# Atlas 618 Fixup



## S1copes (Jan 10, 2017)

Hi


Thanks for running this group, I joined because I just acquired an old Atlas 618 lathe and want to get it in running condition.


My experience with lathes consists of shorting a few standoffs on a lathe (in the 1970’s)


I posted all pictures and the paper work I got at my web location Snyders.site where I post some stuff I work on.


It includes the Atlas Canadian Price list as of December 1, 1943 which states:


"These prices include exchange on American money at the current rate, duty, sales tax and war tax. All prices conform to the 1942 U. S. Emergency Price Control Act and are F.O.B. factory, Kalamazoo 130, Michigan. U. S. A.")


I hope someone might find that stuff interesting and make it worth having  scanned it, I always do.


Anyway, I was told the history on this lathe was owned by the father in law, in Canada, of the guy I got it from and had been brought to California many years back and had basically been sitting in a heated workshop/garage. He had a Myford lathe he was using, and that story seems to be supported by the 1940's notes on the paperwork that match many of the parts I have now.

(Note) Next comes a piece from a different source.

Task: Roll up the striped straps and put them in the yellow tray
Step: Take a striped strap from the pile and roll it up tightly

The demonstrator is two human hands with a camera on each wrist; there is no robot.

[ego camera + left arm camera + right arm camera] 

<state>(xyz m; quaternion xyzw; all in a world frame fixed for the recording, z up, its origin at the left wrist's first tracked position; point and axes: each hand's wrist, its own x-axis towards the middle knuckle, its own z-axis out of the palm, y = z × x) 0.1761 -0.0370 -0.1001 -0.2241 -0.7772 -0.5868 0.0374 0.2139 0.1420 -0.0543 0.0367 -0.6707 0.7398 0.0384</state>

At some point I was told the 1/3 hp motor was replaced by a ½ hp. 

And as it is now the drive is a bit messed up.


The idler pulley shaft is camed way up to the limit of the adjustment screws that are on the machine and the belt to the lathe hits the caming shaft and has worn groves in it. That can’t be right.


So I looked for pictures and there are a considerable number of variations.


But on mine there as an attempt to put rubber vibration damper mounting on the motor and idler post. I have not seen any others with this.


In the process of putting in the new motor is seems the belts may be too long and the motor shaft is too high and back too far to get the motor belt to tighten at the same time the lathe belt tightens. (Sorry if I don’t have the lingo down yet)


The current belts (and what looks like the ones that came with the machine and were installed before are round leather belts with a staple)


I got one bent adjustment screw out as it looks like the square head broke clean off and I was able to grab the end of the screw and twist it out with out damage to the casting.


The other looks like I will need to cut off the bent end and then unscrew from the square end.


So far so good


To get things going I ordered some new 3L link belt from McMaster Carr along with a piece of 3L urethane belt that I may be able to bond in the machine. (I did that with a round urethane belt before)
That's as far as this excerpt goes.